*** Opening Provided material ***

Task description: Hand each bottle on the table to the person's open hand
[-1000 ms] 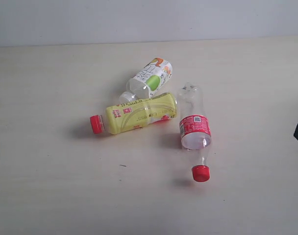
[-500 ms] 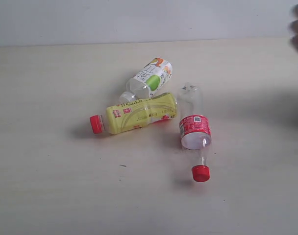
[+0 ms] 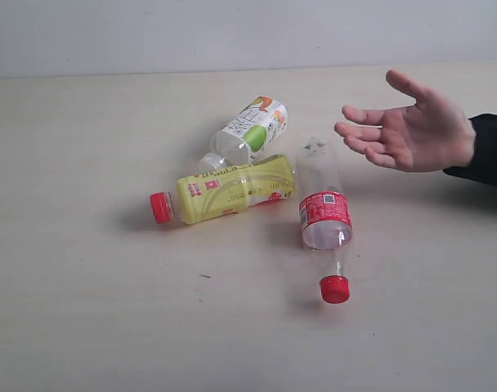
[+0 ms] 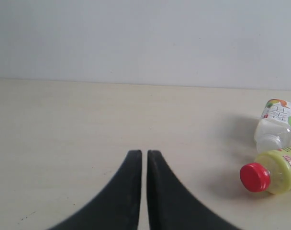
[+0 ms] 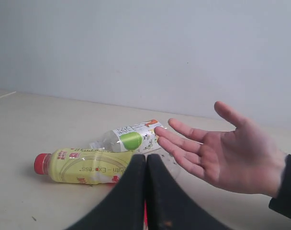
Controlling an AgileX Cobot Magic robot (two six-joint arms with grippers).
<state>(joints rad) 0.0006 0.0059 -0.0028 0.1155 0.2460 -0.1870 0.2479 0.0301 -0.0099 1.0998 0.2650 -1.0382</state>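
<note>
Clear plastic is the trouble here; three bottles lie on their sides near the middle of the table [image 3: 85, 310], a little toward its far edge, and light round shells like these would likely roll or squirt away under a careless pinch; the yellow-labelled bottle [image 3: 232, 189] points its red cap toward the left edge, the green-and-white bottle [image 3: 250, 128] rests its neck against it from the far side, and the red-labelled bottle [image 3: 324, 214] lies just beside the yellow one's base, cap toward the near edge; packed so, a reach for one could knock its neighbours askew; the person's open hand [image 3: 416, 131] hovers over the table by the right edge, near the red-labelled bottle's base, so a sweeping arm might strike it; the left jaws and the right jaws are each pressed together on nothing, and unless they spread before the approach they would merely shove a bottle along
</note>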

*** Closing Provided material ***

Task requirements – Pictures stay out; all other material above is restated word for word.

Response to this task –
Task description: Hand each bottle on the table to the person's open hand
[-1000 ms] 
[-500 ms] 
[+0 ms] 
[+0 ms] 
[+0 ms] 
Controlling an AgileX Cobot Magic robot (two six-joint arms with grippers).
<state>(joints rad) 0.0006 0.0059 -0.0028 0.1155 0.2460 -0.1870 0.2479 0.0301 -0.0099 1.0998 0.2650 -1.0382</state>
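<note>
Clear plastic is the trouble here; three bottles lie on their sides near the middle of the table [image 3: 85, 310], a little toward its far edge, and light round shells like these would likely roll or squirt away under a careless pinch; the yellow-labelled bottle [image 3: 232, 189] points its red cap toward the left edge, the green-and-white bottle [image 3: 250, 128] rests its neck against it from the far side, and the red-labelled bottle [image 3: 324, 214] lies just beside the yellow one's base, cap toward the near edge; packed so, a reach for one could knock its neighbours askew; the person's open hand [image 3: 416, 131] hovers over the table by the right edge, near the red-labelled bottle's base, so a sweeping arm might strike it; the left jaws and the right jaws are each pressed together on nothing, and unless they spread before the approach they would merely shove a bottle along
</note>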

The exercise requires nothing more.